Coming back to the previous code example, FastAPI will:

  • Validate that there is an item_id in the path for GET and PUT requests.
  • Validate that the item_id is of type int for GET and PUT requests.
    • If it is not, the client will see a useful, clear error.
  • Check if there is an optional query parameter named q (as in http://127.0.0.1:8000/items/foo?q=somequery) for GET requests.
    • As the q parameter is declared with = None, it is optional.
    • Without the None it would be required (as is the body in the case with PUT).
  • For PUT requests to /items/{item_id}, Read the body as JSON:
    • Check that it has a required attribute name that should be a str.
    • Check that it has a required attribute price that has to be a float.
    • Check that it has an optional attribute is_offer, that should be a bool, if present.
    • All this would also work for deeply nested JSON objects.
  • Convert from and to JSON automatically.
  • Document everything with OpenAPI, that can be used by:
    • Interactive documentation systems.
    • Automatic client code generation systems, for many languages.
  • Provide 2 interactive documentation web interfaces directly.

We just scratched the surface, but you already get the idea of how it all works.

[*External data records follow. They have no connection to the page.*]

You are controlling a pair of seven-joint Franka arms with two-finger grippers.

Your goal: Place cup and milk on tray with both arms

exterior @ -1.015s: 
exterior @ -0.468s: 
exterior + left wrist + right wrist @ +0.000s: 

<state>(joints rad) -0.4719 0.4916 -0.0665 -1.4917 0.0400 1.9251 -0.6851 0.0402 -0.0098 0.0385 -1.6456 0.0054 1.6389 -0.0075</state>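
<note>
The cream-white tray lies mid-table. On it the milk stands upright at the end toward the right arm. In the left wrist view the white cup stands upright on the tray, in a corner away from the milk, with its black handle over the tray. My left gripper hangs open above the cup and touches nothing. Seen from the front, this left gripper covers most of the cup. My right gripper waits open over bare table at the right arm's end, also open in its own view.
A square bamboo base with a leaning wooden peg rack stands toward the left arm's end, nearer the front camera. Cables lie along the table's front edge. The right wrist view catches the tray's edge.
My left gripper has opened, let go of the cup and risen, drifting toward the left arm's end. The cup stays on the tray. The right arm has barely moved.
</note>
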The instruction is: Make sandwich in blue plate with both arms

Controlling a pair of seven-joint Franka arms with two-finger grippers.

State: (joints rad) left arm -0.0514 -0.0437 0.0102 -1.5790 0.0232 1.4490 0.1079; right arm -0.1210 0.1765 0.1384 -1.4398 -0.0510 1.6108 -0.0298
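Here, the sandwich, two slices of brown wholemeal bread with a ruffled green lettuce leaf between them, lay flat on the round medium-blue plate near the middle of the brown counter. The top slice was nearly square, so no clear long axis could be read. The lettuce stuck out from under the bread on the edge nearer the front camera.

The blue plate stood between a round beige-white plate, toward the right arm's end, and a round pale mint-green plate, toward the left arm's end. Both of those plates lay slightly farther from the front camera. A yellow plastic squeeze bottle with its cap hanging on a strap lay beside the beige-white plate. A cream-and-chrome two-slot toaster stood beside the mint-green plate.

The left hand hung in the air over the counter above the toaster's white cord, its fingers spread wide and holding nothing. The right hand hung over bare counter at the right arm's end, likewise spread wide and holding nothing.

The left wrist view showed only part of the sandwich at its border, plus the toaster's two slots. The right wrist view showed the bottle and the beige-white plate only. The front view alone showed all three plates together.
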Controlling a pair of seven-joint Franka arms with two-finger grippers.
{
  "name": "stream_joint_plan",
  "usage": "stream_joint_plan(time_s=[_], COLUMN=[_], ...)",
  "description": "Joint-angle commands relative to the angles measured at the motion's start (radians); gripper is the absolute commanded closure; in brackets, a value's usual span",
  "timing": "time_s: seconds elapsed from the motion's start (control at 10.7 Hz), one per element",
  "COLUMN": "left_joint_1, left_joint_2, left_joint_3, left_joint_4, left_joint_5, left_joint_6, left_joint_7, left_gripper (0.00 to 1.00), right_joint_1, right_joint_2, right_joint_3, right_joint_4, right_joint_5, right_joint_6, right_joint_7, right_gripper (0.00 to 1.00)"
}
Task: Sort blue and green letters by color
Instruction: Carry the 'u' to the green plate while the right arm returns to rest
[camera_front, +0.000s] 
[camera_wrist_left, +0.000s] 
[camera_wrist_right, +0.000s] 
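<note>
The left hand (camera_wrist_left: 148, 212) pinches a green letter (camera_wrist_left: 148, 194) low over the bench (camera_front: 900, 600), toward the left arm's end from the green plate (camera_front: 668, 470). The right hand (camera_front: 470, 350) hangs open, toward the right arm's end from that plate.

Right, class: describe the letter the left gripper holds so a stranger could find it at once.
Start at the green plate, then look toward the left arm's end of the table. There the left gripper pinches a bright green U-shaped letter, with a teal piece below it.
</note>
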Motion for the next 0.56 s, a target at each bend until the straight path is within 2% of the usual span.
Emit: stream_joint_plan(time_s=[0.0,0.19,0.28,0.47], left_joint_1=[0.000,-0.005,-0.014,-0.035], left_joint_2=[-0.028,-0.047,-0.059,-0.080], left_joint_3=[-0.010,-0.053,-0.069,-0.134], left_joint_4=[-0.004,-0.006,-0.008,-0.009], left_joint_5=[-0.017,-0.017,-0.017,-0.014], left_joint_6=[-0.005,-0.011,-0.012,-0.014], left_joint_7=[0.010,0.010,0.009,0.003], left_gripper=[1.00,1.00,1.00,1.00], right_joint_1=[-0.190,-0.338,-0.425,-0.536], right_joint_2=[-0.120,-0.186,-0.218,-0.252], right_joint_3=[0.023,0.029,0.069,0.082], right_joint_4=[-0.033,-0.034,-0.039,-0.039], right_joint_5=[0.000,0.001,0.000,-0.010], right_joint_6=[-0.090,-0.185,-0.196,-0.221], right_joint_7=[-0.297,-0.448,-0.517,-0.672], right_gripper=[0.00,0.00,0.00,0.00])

Try changing the line with:

    return {"item_name": item.name, "item_id": item_id}

...from:

        ... "item_name": item.name ...

...to:

        ... "item_price": item.price ...

...and see how your editor will auto-complete the attributes and know their types:

editor support

For a more complete example including more features, see the Tutorial - User Guide.

Spoiler alert: the tutorial - user guide includes:

  • Declaration of parameters from other different places as: headers, cookies, form fields and files.
  • How to set validation constraints as maximum_length or regex.
  • A very powerful and easy to use Dependency Injection system.
  • Security and authentication, including support for OAuth2 with JWT tokens and HTTP Basic auth.
  • More advanced (but equally easy) techniques for declaring deeply nested JSON models (thanks to Pydantic).
  • GraphQL integration with Strawberry and other libraries.
  • Many extra features (thanks to Starlette) as:
    • WebSockets
    • extremely easy tests based on HTTPX and pytest
    • CORS
    • Cookie Sessions
    • ...and more.

Performance

Independent TechEmpower benchmarks show FastAPI applications running under Uvicorn as one of the fastest Python frameworks available, only below Starlette and Uvicorn themselves (used internally by FastAPI). (*)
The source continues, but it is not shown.